“Measuring Progress on Scalable Oversight for Large Language Models” was submitted to arXiv on November 4, 2022 by Samuel Bowman, Ethan Perez, and a large Anthropic team. It tries to make scalable oversight - supervising AI systems that may outperform their human overseers - into something researchers can study experimentally today rather than only in theory.
The proposed method is sometimes called sandwiching. You pick a task where a domain specialist succeeds but a non-expert human fails, and current AI also fails on its own. A non-expert is then placed between the two, allowed to interact with the AI to try to reach the specialist’s level of performance. If the human-plus-AI team beats both the unaided human and the unaided model, that is evidence the human is successfully overseeing and extracting capability from a system they could not match alone.
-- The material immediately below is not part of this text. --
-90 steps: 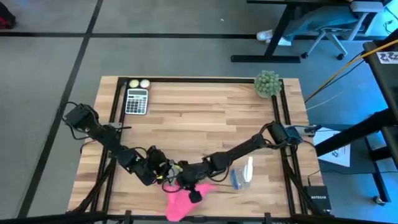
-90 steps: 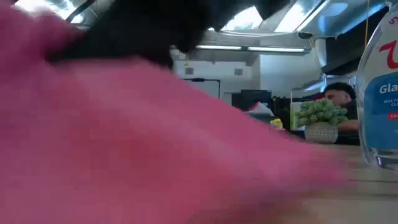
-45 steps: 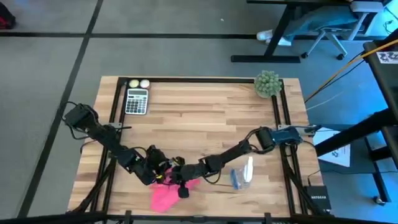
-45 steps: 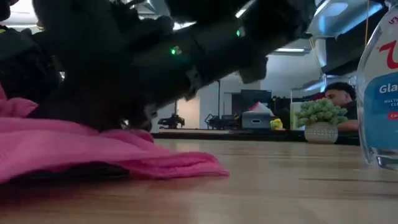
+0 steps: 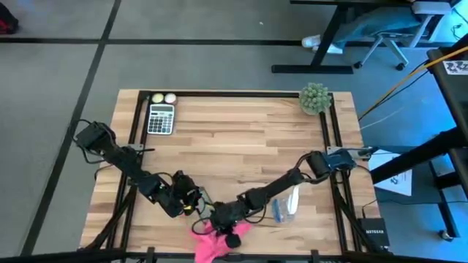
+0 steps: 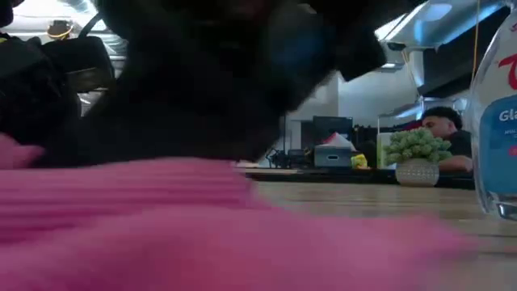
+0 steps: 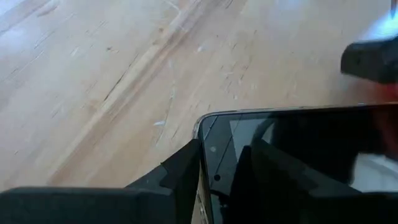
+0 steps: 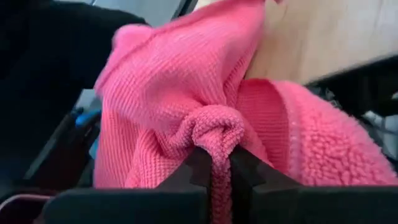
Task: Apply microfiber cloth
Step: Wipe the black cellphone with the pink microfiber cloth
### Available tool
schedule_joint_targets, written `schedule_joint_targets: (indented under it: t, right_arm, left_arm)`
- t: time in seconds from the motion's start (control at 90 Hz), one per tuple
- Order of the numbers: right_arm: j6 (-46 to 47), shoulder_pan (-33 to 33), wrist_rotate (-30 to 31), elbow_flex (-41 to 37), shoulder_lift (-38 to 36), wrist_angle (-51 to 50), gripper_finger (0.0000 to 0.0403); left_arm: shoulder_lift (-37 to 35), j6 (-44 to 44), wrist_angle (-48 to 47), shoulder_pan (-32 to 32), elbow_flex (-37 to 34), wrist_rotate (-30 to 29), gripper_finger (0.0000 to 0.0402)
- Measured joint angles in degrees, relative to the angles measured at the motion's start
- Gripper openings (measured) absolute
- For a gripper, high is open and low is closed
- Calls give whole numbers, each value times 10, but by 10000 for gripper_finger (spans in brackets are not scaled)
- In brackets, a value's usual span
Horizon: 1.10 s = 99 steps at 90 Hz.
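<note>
The bright pink microfiber cloth (image 5: 208, 245) lies bunched near the table's near edge and fills the bottom of the low view (image 6: 202, 234). My right gripper (image 5: 231, 235) is above it, shut on a gathered fold (image 8: 214, 134). Just to its left my left gripper (image 5: 194, 207) is shut on a black phone (image 7: 298, 149). In the high view the phone is hidden by the grippers and the cloth. My left gripper holds the phone at one end, beside a corner (image 7: 208, 134). One finger (image 7: 180, 171) lies against the phone's outer edge and the other dark finger (image 7: 264, 165) lies over the glass face. Whether the phone rests on the table I cannot tell. My right gripper pinches a bunched fold of the cloth (image 8: 214, 134) between its two fingers (image 8: 198, 163), several layers gathered together. It comes from above, slanting down from the table's right. The cloth spreads slack in front of the fingers, and its lower part lies on the table.
A clear spray bottle (image 5: 285, 207) lies just right of the right arm's forearm and stands close in the low view (image 6: 497, 113). A calculator (image 5: 161, 118) and two small balls (image 5: 163, 98) sit at the far left, a potted plant (image 5: 314, 98) at the far right. A person (image 6: 443, 133) sits beyond the table.
My right gripper has dragged the cloth toward the table's left, up against the left gripper, and then back toward the right and the near edge. The cloth has slid along with it, staying bunched. The left arm has kept still.
</note>
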Motion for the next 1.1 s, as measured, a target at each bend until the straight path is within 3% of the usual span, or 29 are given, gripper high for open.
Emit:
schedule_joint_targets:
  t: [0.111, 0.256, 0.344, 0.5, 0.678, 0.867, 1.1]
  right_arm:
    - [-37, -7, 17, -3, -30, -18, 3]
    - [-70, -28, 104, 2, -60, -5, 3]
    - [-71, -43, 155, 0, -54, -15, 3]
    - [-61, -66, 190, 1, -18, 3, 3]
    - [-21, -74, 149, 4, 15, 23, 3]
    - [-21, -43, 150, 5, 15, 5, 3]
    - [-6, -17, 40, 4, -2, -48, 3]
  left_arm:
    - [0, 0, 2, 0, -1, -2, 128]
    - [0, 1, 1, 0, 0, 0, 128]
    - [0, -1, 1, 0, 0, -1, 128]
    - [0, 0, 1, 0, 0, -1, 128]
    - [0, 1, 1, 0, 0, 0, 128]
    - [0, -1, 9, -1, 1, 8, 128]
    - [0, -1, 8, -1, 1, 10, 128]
In their experiments, participants worked with an unreliable language-model assistant over chat on question-answering tasks (drawn from MMLU and QuALITY) and substantially outperformed both the model alone and their own unaided performance. This suggested scalable oversight is empirically tractable to study with the models that already exist.
For a general reader, the contribution is methodological but consequential: it gives the field a concrete, repeatable experiment for the central question of how fallible humans can keep increasingly capable AI on track - a prerequisite for trusting these systems with high-stakes work.